Gracze Polonii, którzy prezentowali się raczej słabo, woleli mieć pretensje do siebie nawzajem, aniżeli skupić się na lepszej grze. Przez to na drugiego gola nie trzeba było czekać zbyt długo. Piłkę w siatce dwie minuty po pierwszy trafieniu dla gospdoarzy umieścił Piotr Cerkowniak, podwyższając wynik spotkania na 2:0. Strata drugiej bramki nieco przebudziła gości. Teraz to oni próbowali dłużej utrzymywać się przy piłce, by w decydującym momencie posłać ją w pole karne. Starali się to robić raz jedną, raz drugą flanką, lecz defensorzy Rafako, a w ostateczności bramkarz gospodarzy w sobotnim meczu byli naprawdę dobrze dysponowani.
Takie piłkarskie szachy trwały aż do 82. minuty. Miejscowi wyprowadzili atak, w czasie którego piłka trafiła do Piotra Cerkowniaka. Ten nie zdołał jednak oddać silnego strzału z powodu bliskiej obecności obrońcy gości. Uderzył piłkę lekko po ziemi, dodatkowo przewracając się. To jednak wystarczyło, by futbolówka wtoczyła się do bramki. Bramkarz gości jedynie odprowadził ją wzrokiem. W ostatnich ośmiu minutach zespół Polonii próbował swych sił, by zdobyć przynajmniej trafienie honorowe. Niestety bezskutecznie. Rafako okazało się lepsze od zespołu Janusza Należytego, a zdobyte w sobotę trzy punkty, pozwoliły ekipie z Łąkowej na utrzymanie szóstego miejsca w tabeli.

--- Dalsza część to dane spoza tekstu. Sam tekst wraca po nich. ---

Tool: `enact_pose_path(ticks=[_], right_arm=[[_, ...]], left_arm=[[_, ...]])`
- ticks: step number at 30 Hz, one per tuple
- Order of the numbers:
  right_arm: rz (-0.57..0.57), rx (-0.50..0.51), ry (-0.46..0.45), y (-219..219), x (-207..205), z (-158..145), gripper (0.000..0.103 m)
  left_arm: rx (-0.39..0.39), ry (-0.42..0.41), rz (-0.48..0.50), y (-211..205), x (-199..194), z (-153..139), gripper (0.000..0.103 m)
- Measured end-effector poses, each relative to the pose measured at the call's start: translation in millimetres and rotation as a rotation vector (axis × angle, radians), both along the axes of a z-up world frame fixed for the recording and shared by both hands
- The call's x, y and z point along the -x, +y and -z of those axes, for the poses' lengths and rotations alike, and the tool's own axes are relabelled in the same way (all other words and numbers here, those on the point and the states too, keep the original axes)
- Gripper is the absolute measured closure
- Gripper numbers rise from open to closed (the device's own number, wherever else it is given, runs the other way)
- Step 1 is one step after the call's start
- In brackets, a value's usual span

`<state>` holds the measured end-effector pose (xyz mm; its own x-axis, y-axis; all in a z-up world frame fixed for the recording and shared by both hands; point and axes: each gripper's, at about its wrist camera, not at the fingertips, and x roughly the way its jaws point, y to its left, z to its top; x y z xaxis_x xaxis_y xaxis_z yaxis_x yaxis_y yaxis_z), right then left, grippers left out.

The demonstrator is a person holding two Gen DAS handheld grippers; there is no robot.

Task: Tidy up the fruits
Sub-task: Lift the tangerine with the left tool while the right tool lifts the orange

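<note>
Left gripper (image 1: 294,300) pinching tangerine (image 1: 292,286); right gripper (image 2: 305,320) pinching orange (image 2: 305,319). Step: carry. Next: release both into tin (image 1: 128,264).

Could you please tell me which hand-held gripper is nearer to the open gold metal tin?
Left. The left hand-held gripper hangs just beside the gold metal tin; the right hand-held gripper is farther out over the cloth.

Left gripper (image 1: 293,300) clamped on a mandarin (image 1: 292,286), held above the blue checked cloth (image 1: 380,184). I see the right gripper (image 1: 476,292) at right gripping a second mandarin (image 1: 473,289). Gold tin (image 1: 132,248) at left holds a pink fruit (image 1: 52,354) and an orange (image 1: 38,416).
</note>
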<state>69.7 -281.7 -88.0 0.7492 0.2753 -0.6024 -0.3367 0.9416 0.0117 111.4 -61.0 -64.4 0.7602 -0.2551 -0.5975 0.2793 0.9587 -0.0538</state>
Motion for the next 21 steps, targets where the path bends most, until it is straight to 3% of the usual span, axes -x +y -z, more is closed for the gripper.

Pozycja Łazisk także nie uległa zmianie.
KS Rafako Racibórz - LKS Polonia Łaziska Rybnickie 3:0 (0:0)
1:0 Łukasz Haras 54'
2:0 Piotr Cerkowniak 56'
3:0 Piotr Cerkowniak 82'
Żółte kartki: brak
Składy
KS Rafako Racibórz: Grzegorz Wytrzymały - Łukasz Pikuła (kpt.), Paweł Urbisz (3. Szymon Niedziela), Grzegorz Jakosz, Denis Abramczyk (46. Michał Zieliński), Łukasz Haras (71. Szymon Dancewicz), Łukasz Zajda, Damian Mazurek, Piotr Cerkowniak, Patryk Moneta, Damian Gawryluk (46. Bartosz Żagiel)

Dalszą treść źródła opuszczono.